FOCUS: Caindo o apoio público por trás da decisão da Suga de interromper o programa de viagens

16/12/2020 – 14:56:02 JST – TÓQUIO - A queda do apoio público e os avisos de especialistas sobre um ressurgimento do coronavírus forçaram o primeiro-ministro japonês Yoshihide Suga a suspender temporariamente o tão falado programa de subsídios ao turismo interno do governo durante as férias de Ano Novo.

Um cartaz (direita) para o programa de subsídios “Go To Travel” do governo japonês é visto na área turística de Osaka Shinsekai em 15 de dezembro de 2020. O programa será interrompido em todo o país de 28 de dezembro a 11 de janeiro de 2021, em meio a um surto de casos de coronavírus em todo o país. (Kyodo)

O governo há muito sustenta que a campanha “Go To Travel”, que efetivamente cobre até 50% das despesas de viagem doméstica, não é responsável pelo recente pico de infecções e tinha procurado manter a campanha em andamento enquanto a suspendia parcialmente nas áreas mais atingidas pelo vírus.

Mas Suga mudou abruptamente de rumo no sábado, quando o número de novas infecções diárias no país ultrapassou 3.000 e ele viu as últimas pesquisas na mídia mostrando sua taxa de aprovação caindo abaixo de 50%, de acordo com fontes conhecedoras do assunto.

Uma pesquisa da Kyodo News no início deste mês mostrou uma queda de 12,7 pontos percentuais na taxa de aprovação do Gabinete para 50,3 por cento. Um total de 48,1% dos entrevistados disse que a campanha de promoção de viagens deveria ser interrompida em todo o país, e apenas 11,6% acharam apropriado o tratamento da campanha pelo governo.

“Foi realmente um duro golpe” para Suga, que tem que manter altos níveis de apoio público até convocar uma eleição geral antes que o mandato da Câmara dos Deputados termine em outubro próximo, disse uma fonte do governo.

Apoiando seu chefe, o secretário de gabinete Katsunobu Kato negou repetidamente o elo causal entre a campanha de subsídio de viagem e a propagação do vírus.

“Um painel de especialistas disse que não há evidências de que a campanha seja uma causa principal” da propagação, disse Kato, embora alguns especialistas médicos tenham contrariado esta posição.

Suga tinha procurado excluir apenas temporariamente da campanha as viagens a Tóquio e Nagoya, ressaltando que a subsistência das pessoas depende de uma economia em funcionamento e que se houver uma queda, o número de pessoas que cometem suicídios poderá aumentar.

“Estamos atingindo o acelerador enquanto também estamos de pé nos freios, e sei que há muitas críticas”, disse Suga sobre a tentativa de sustentar a economia enquanto contém a propagação do vírus.
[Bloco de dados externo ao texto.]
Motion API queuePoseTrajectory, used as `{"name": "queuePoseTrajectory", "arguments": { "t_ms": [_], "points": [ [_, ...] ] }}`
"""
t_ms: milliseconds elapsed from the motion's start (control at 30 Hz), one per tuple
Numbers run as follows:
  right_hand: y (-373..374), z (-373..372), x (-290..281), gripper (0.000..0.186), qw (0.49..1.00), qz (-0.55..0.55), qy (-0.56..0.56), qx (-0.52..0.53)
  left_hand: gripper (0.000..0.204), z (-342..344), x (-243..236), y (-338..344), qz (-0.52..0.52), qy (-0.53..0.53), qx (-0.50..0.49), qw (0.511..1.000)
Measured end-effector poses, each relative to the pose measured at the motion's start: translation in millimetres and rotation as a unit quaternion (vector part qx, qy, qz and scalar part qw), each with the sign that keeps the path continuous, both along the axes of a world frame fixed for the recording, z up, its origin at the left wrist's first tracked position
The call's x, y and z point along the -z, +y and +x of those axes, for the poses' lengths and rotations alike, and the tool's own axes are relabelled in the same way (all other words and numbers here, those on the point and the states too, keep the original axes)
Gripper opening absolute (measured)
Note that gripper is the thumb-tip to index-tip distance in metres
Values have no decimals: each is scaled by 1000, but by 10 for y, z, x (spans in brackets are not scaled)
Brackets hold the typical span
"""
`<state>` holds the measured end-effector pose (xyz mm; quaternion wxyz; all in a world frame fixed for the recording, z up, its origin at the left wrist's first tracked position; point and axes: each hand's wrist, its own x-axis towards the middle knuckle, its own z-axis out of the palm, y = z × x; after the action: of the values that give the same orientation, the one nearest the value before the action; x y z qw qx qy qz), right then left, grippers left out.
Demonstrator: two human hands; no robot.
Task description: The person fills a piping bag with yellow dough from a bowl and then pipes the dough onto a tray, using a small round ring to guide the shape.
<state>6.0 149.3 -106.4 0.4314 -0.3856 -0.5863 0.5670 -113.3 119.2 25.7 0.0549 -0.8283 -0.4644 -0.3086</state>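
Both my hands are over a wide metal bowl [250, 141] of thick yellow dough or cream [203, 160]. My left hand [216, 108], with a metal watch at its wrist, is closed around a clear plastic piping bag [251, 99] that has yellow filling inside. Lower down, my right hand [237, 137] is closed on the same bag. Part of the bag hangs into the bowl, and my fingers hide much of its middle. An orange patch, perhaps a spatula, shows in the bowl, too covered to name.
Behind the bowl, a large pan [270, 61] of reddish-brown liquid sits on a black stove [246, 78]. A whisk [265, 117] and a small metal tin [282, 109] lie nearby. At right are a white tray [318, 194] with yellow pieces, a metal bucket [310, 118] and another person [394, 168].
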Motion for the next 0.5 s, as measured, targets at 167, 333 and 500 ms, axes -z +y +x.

O primeiro-ministro defendeu o programa, dizendo: “Se o sustento das pessoas for perdido, as próprias comunidades se desmoronarão”.

Mas a campanha se tornou gradualmente uma fonte de preocupação para o público e de críticas fanáticas de que Suga está muito fixada no programa.

Não houve nenhum sinal de que a pandemia tenha sido abolida mesmo durante as três semanas desde 25 de novembro, o governo chamou de “crucial” na prevenção da propagação do vírus para proteger o sistema médico do país contra a pandemia, aumentando as perguntas sobre o julgamento de Suga.

Quando o final das três semanas se aproximava e o fracasso do Japão em conter o vírus tornou-se mais evidente, um painel de especialistas do governo sobre a resposta do coronavírus exortou as pessoas a passar o final do ano e o período de Ano Novo “calmamente”.

O painel também advertiu que algumas áreas estão tendo dificuldades em manter os serviços médicos regulares enquanto lutam contra o novo coronavírus.

A reversão de Suga na campanha de viagem foi repentina e sem consultas prévias aos membros do Partido Liberal Democrático no poder, desolando as penas dentro do partido que ele dirige.

Olhando para o futuro, um executivo do LDP próximo a Suga disse que o governo continuará a ser posto à prova pela pandemia.

“É difícil alcançar um equilíbrio entre a promoção da atividade econômica e o combate à pandemia”, disse o executivo sobre a tarefa de Suga, solicitando o anonimato. “Um caminho difícil o espera”.